_YOUR INSTRUCTIONS_
Repeat the listing exactly as given, omitting every image.

* * * * * * *

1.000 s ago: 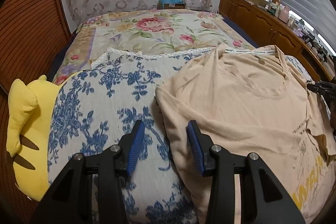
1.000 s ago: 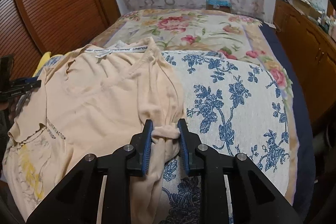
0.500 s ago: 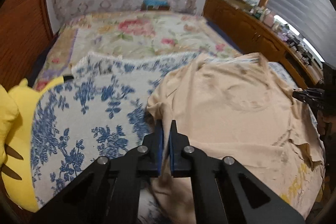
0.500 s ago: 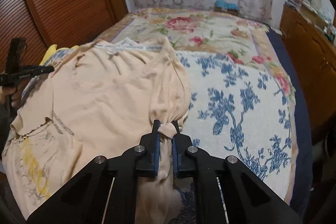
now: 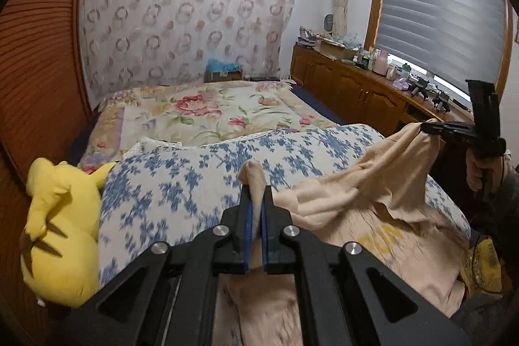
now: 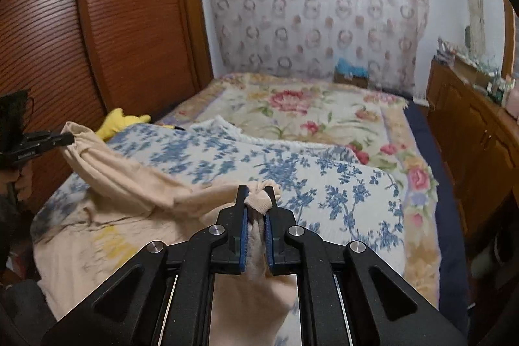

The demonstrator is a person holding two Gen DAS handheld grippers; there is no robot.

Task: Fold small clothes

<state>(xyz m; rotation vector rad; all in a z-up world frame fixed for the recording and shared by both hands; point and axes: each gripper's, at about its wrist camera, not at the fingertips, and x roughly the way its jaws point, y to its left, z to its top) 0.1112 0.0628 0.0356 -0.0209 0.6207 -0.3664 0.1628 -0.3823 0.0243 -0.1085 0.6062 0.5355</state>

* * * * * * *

_WRITTEN RESPONSE_
1.000 s ago: 
1.000 s ago: 
0.500 s ago: 
0.500 s ago: 
now: 
now: 

The demonstrator is a person holding two Gen DAS handheld grippers; there is no robot.

Task: Fold small clothes

<state>(xyz m; rotation vector rad; all in a z-up world frame fixed for the recording and shared by both hands; point and axes: each gripper's, at about its wrist camera, not at the fingertips, and x roughly the way its jaws point, y to its left, z to its top) 0.1112 0.0628 0.0356 -0.0209 0.6207 -0.3664 0.1628 -0.3823 0.0243 -0.1085 0.6062 0.5355</state>

No further output is required for this answer.